问题
I'm running a Django server to serve files from another server in a protected network. When a user makes a request to access multiple files at once I'd like my Django server to stream these files all at once to that user.
As downloading multiple files at once is not easily possible in a browser the files need to be bundled somehow. I don't want my server having to download all files first and then serve a ready bundled file, because that adds a lot of timeloss for larger files. With zips my understanding is that it can not be streamed while being assembled.
Is there any way to start streaming a container as soon as the first bytes from the remote server are available?
回答1:
Tar-files are made to collect multiple files into one archive. They have been developed for tape recorders, so therefore offer sequential writes and reads.
With Django it is possible to stream files to a Browser with FileResponse(), which can take a generator as argument.
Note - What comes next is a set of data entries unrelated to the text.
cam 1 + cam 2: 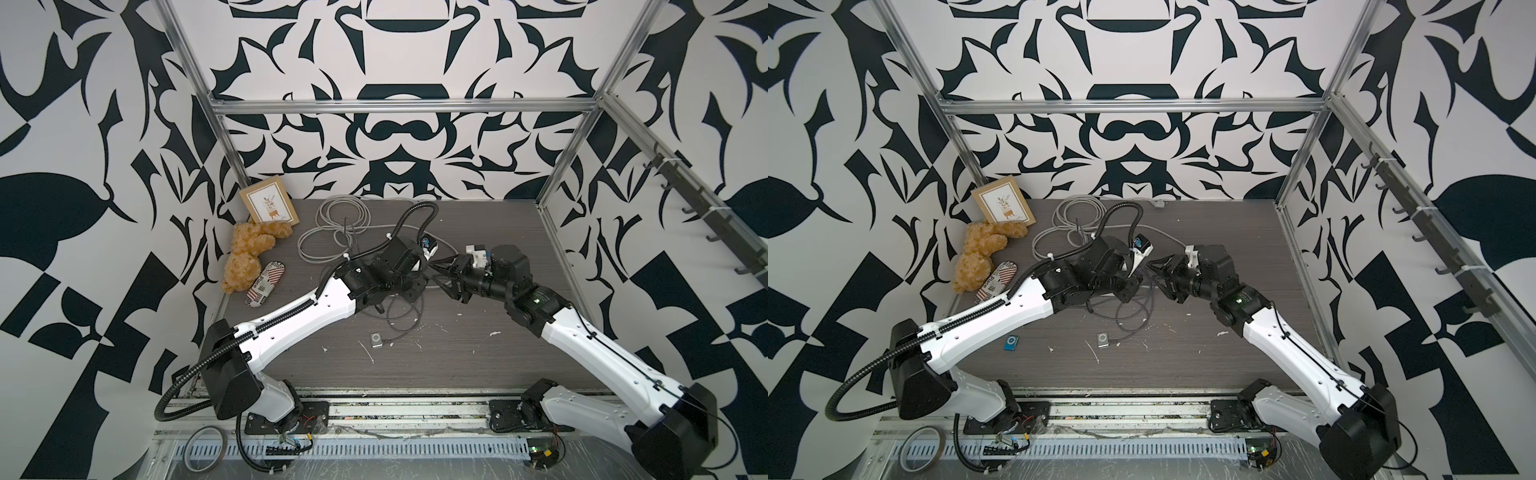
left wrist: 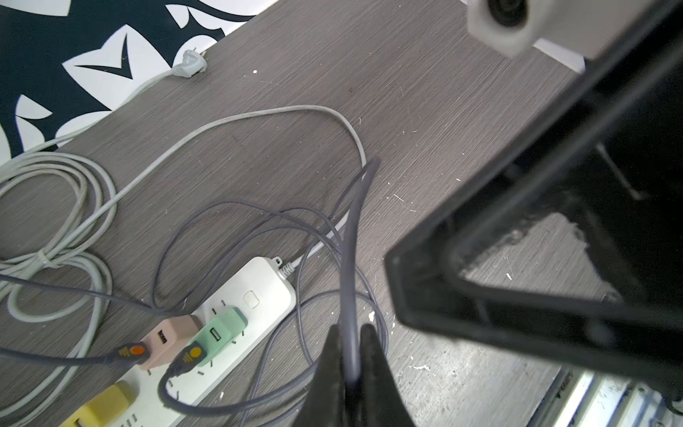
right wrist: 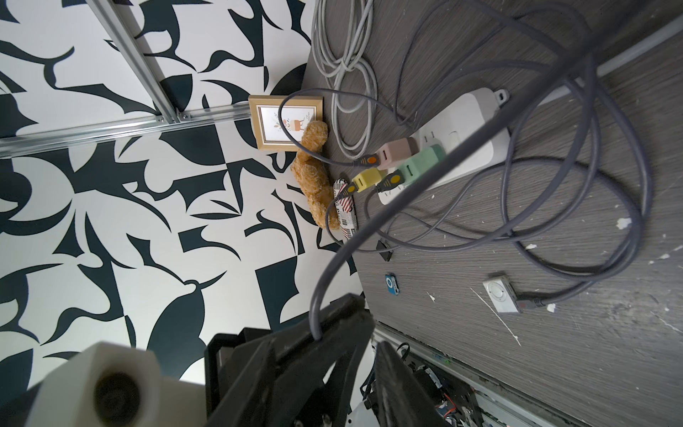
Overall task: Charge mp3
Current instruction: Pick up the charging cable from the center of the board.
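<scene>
Both arms stretch low over the middle of the table [image 1: 478, 357], their tips nearly meeting. The left gripper [image 2: 351, 334] is clamped on a dark grey cable [image 2: 354, 236]. The right gripper [image 1: 443, 276] has its jaws apart, with nothing clamped. The silver mp3 [image 1: 376, 340] lies nearer the front edge with a cable plugged in and free room around it. In a top view the blue mp3 [image 1: 1010, 343] lies just beside the left arm. Only the wrist views show the power strip [image 2: 266, 281].

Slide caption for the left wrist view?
Left gripper shut on a dark grey cable near the white power strip with pink charger and green charger plugged in.
</scene>
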Robot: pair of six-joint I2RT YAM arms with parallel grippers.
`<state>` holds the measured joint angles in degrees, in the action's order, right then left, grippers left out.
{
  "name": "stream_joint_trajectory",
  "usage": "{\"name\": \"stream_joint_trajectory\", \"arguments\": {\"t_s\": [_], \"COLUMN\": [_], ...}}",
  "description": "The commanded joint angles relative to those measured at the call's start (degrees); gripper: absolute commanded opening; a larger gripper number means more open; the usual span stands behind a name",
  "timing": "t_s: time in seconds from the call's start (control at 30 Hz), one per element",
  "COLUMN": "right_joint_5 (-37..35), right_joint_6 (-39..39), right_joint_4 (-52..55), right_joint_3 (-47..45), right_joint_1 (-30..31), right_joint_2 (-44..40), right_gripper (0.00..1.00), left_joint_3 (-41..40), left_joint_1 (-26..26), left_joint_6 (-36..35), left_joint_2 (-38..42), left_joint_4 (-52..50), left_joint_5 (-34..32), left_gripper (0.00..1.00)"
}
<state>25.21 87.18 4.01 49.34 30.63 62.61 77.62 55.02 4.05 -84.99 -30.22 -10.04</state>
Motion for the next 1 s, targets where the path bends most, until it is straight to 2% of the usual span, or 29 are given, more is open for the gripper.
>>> {"name": "stream_joint_trajectory", "arguments": {"t_s": [0.0, 0.27, 0.3, 0.37, 0.4, 0.43, 0.53, 0.57, 0.6, 0.63, 0.67, 0.73, 0.83, 0.97], "right_joint_5": [-0.09, 0.8, 1.28, 1.42, 1.46, 1.38, 0.92, 0.4, -0.12, -0.49, -0.81, -1.8, -3.83, -5.66], "right_joint_6": [0.28, 1.57, 1.66, 2.02, 2.16, 2.28, 2.72, 2.7, 2.39, 1.64, 0.3, -3.38, -11.28, -16.62], "right_joint_4": [-3.72, -9.7, -10.09, -10.63, -10.55, -10.11, -9.12, -9.11, -9.19, -10.01, -10.59, -13.37, -22.81, -40.25], "right_joint_3": [3.04, 4.18, 4.68, 4.97, 5.06, 5.06, 4.81, 4.68, 4.55, 4.51, 4.76, 5.68, 8.03, 11.19], "right_joint_1": [0.38, 0.42, 0.6, 1.16, 1.36, 1.69, 2.77, 2.94, 2.99, 2.79, 2.23, -0.29, -3.65, -4.62], "right_joint_2": [2.1, 8.07, 8.8, 9.59, 9.59, 9.49, 8.71, 8.14, 7.67, 7.21, 6.92, 6.98, 8.65, 13.75], "right_gripper": [0.47, 0.46, 0.42, 0.24, 0.14, 0.0, 0.0, 0.0, 0.0, 0.0, 0.0, 0.0, 0.0, 0.0], "left_joint_3": [-1.32, -3.29, -3.79, -4.54, -4.59, -4.66, -4.9, -4.9, -4.86, -4.56, -3.48, -1.79, -8.57, -23.82], "left_joint_1": [0.04, 1.84, 2.22, 2.91, 3.07, 3.2, 3.25, 3.25, 3.11, 2.89, 2.33, 0.7, -0.22, -0.44], "left_joint_6": [0.65, -1.72, -2.13, -2.93, -3.13, -3.39, -4.91, -5.19, -5.32, -4.29, -1.56, 6.81, 24.42, 53.04], "left_joint_2": [0.13, 1.36, 1.55, 1.75, 1.65, 1.68, 1.91, 2.22, 2.59, 3.27, 4.41, 8.08, 19.4, 32.48], "left_joint_4": [1.63, 2.96, 3.34, 4.01, 4.02, 4.09, 5.78, 6.64, 7.41, 7.7, 6.53, 3.48, 10.6, 28.08], "left_joint_5": [1.86, 0.68, -0.01, -2.75, -4.22, -5.76, -10.24, -11.1, -12.02, -13.26, -13.19, -8.54, -0.53, 2.46], "left_gripper": [0.0, 0.0, 0.0, 0.0, 0.0, 0.0, 0.0, 0.03, 0.15, 0.4, 0.6, 0.8, 0.94, 0.97]}}
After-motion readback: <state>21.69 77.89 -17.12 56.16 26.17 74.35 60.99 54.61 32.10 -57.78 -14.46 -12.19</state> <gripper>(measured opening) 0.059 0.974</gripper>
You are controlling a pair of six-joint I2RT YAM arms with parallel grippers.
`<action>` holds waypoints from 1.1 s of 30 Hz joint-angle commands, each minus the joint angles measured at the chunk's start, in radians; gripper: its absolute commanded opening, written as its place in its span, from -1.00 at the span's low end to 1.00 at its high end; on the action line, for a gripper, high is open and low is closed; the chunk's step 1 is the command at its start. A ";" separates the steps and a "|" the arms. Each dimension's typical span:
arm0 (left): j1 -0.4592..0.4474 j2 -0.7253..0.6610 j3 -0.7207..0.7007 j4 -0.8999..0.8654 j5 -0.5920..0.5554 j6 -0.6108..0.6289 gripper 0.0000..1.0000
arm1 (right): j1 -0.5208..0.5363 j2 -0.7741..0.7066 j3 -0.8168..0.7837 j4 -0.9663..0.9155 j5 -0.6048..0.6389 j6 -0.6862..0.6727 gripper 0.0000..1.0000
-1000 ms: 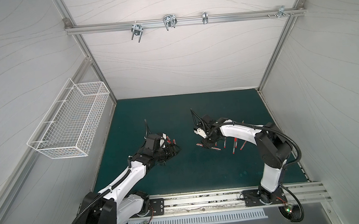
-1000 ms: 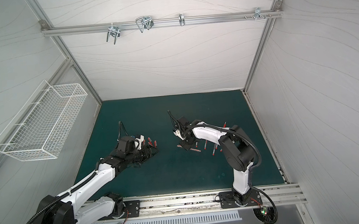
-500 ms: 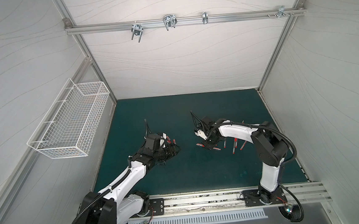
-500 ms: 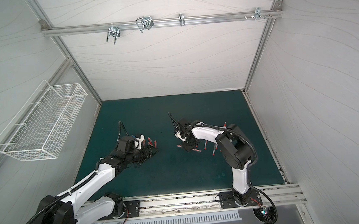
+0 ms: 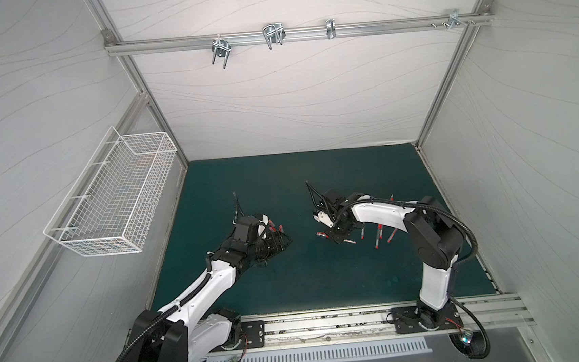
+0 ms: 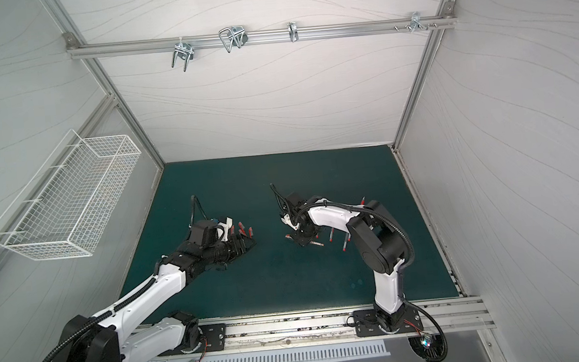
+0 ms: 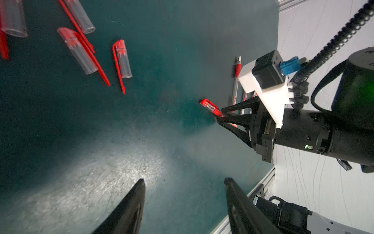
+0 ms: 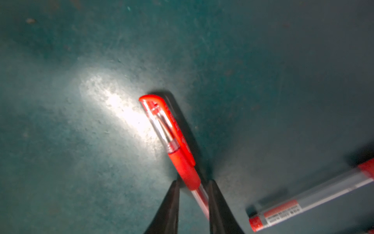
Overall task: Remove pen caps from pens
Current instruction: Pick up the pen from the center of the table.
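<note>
A capped pen (image 8: 183, 168) lies on the green mat (image 8: 81, 162), its red-clipped cap (image 8: 162, 119) pointing away from my right gripper (image 8: 193, 181). That gripper's jaws straddle the clear barrel just behind the red grip. One finger touches the barrel and a narrow gap remains on the other side. In a top view the right gripper (image 5: 335, 236) is low over the mat's middle. My left gripper (image 7: 185, 180) hovers open and empty, facing the right one. Several loose pen caps (image 7: 122, 60) lie near the left gripper (image 5: 284, 240).
Several uncapped pens (image 5: 379, 235) lie under the right forearm, and one (image 8: 303, 206) lies close beside the right fingers. A white wire basket (image 5: 113, 199) hangs on the left wall. A metal rail (image 5: 327, 324) runs along the mat's front edge.
The right gripper's jaws have narrowed around the capped pen, and its elbow has shifted slightly. The left arm has stayed where it was.
</note>
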 commanded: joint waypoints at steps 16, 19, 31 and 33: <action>-0.004 -0.011 0.075 0.096 -0.038 -0.109 0.31 | 0.022 -0.077 -0.012 0.013 -0.054 0.019 -0.94; -0.003 0.002 0.126 0.121 -0.055 -0.155 0.31 | 0.021 -0.163 -0.021 0.028 -0.104 0.047 -0.98; -0.093 0.026 0.149 0.515 0.058 -0.043 0.29 | -0.039 -0.552 -0.238 0.303 -0.331 0.212 -1.00; -0.100 0.015 0.102 0.549 0.029 -0.016 0.28 | -0.027 -0.599 -0.316 0.393 -0.315 0.209 -1.00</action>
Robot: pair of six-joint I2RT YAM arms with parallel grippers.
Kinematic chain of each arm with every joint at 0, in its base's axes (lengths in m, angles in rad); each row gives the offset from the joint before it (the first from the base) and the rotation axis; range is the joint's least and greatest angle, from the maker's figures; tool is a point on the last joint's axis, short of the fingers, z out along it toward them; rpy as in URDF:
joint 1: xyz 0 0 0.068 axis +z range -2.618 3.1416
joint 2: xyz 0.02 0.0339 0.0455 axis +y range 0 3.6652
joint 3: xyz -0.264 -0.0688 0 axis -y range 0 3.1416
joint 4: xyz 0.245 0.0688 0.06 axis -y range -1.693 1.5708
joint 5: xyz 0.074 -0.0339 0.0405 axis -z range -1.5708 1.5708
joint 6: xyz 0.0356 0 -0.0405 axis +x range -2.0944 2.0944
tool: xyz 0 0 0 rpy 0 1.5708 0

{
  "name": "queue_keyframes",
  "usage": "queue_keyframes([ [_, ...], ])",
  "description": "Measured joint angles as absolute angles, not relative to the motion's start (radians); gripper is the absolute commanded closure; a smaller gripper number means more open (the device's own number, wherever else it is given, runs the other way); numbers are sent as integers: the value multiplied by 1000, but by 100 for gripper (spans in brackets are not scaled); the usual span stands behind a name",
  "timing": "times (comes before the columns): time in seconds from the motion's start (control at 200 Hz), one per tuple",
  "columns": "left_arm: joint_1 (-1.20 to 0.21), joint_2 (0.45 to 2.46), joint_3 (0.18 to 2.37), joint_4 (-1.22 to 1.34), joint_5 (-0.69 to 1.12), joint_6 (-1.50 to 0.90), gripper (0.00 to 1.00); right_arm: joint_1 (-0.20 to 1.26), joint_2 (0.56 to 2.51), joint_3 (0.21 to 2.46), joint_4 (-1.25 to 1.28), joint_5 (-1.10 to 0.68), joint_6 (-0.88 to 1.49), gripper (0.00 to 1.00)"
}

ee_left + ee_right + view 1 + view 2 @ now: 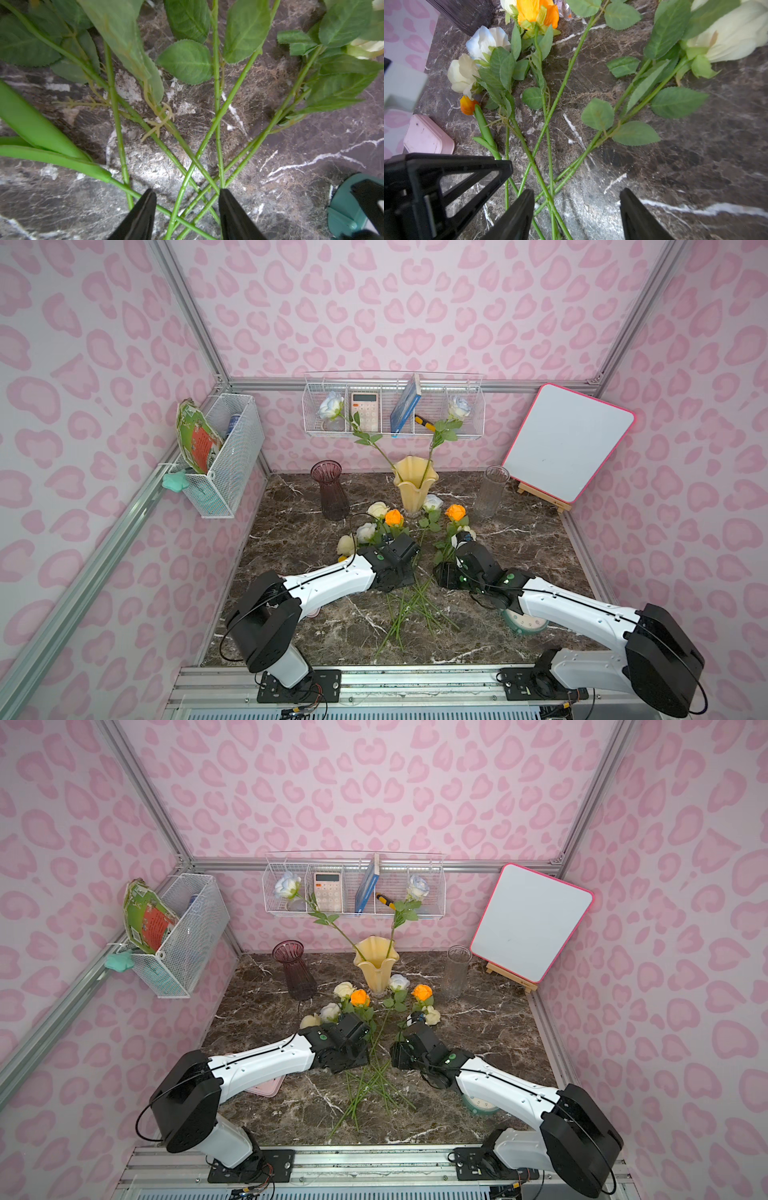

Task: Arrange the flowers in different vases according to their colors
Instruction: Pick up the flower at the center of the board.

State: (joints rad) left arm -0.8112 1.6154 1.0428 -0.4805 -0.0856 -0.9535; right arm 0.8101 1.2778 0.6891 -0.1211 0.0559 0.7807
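Obstacles: crossed flower stems (404,610) mid-table; purple vase (331,489), yellow vase (413,489), clear glass vase (492,491) along the back; teal clock (524,624), pink tray (266,1088) near front. Free: marble tabletop (536,547), right side.

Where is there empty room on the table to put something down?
Bare marble lies on the right, between the clear vase, the whiteboard and the right arm; also on the left, between the purple vase and the wall basket. The middle is crowded: loose flowers lie crossed in front of the yellow vase, with the left gripper and right gripper over them.
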Motion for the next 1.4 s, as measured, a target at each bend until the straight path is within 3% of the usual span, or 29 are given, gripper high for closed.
queue_keyframes([
  [0.35,-804,1724,1074,-458,-73,-985,52,810,1289,667,-83,36,785,33],
  [1.191,-791,1730,1079,-431,-138,-988,92,810,1259,629,-55,38,789,33],
  [1.402,-802,1674,1078,-466,-171,-962,91,810,1284,658,-49,30,789,31],
])
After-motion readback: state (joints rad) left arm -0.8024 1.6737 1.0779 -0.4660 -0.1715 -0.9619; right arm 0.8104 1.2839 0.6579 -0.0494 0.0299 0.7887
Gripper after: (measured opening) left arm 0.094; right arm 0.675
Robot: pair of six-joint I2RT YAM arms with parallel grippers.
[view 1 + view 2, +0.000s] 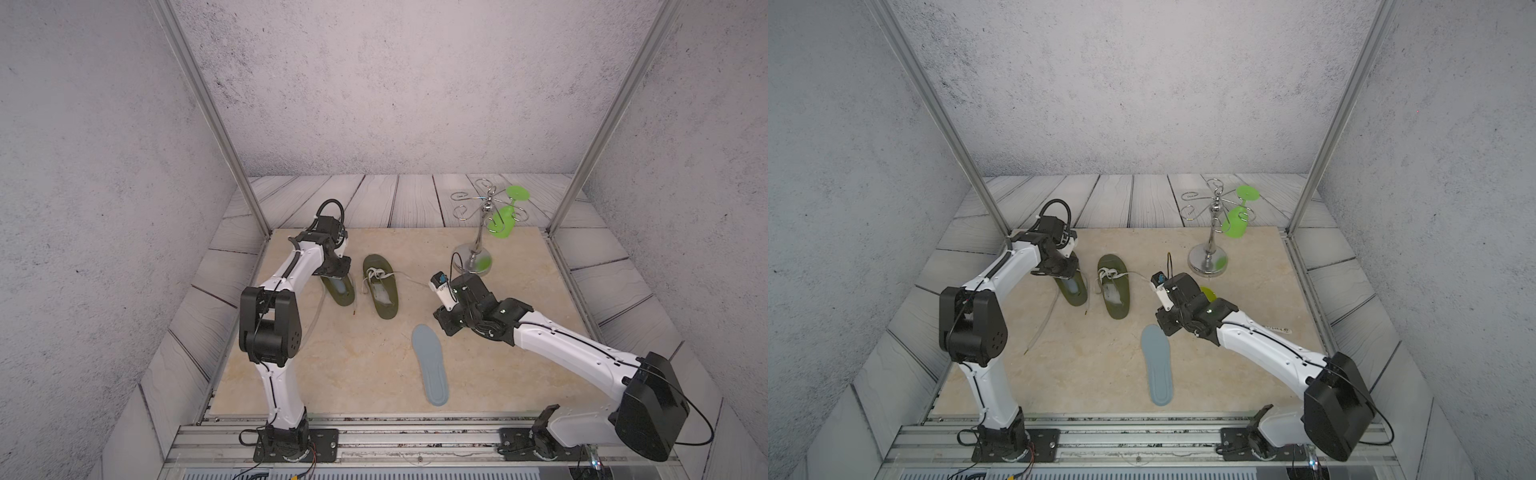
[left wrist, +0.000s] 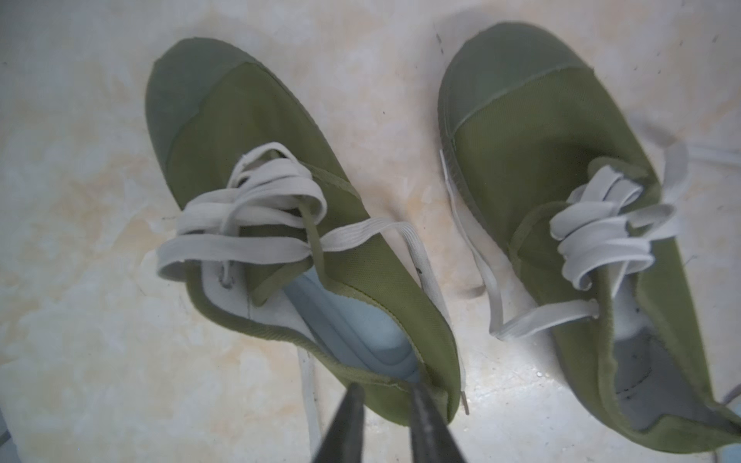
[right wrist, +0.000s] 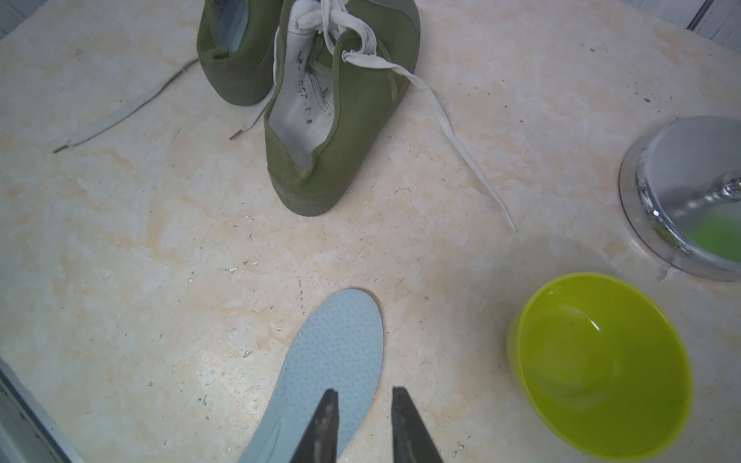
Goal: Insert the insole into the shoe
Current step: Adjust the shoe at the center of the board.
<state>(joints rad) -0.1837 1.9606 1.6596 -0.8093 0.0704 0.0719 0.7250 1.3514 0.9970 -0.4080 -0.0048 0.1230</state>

If we feed it a generator that assembles the tar-file with the data the user requested, the tar file will be generated just in time. However pythons built-in tarfile-module doesn't offer such capability out of the box.
We can however make use of tarfile's capability to pass in a File-like object to handle the assembly of the archive ourselves. We could therefore create a BytesIO() object that the tarfile will incrementally get written to and flush its contents to Django's FileResponse() method. For this to work we need to implement a few methods that FileResponse() and tarfile expects access to. Let's create a class FileStream:
class FileStream:
def __init__(self):
self.buffer = BytesIO()
self.offset = 0
def write(self, s):
self.buffer.write(s)
self.offset += len(s)
def tell(self):
return self.offset
def close(self):
self.buffer.close()
def pop(self):
s = self.buffer.getvalue()
self.buffer.close()
self.buffer = BytesIO()
return s
Now when we write() data to FileStream's buffer and yield FileStream.pop() Django will send that data immediately to the user.
As data we now want to assemble that tar-file. In the FileStream class we add another method:
@classmethod
def yield_tar(cls, file_data_iterable):
stream = FileStream()
tar = tarfile.TarFile.open(mode='w|', fileobj=stream, bufsize=tarfile.BLOCKSIZE)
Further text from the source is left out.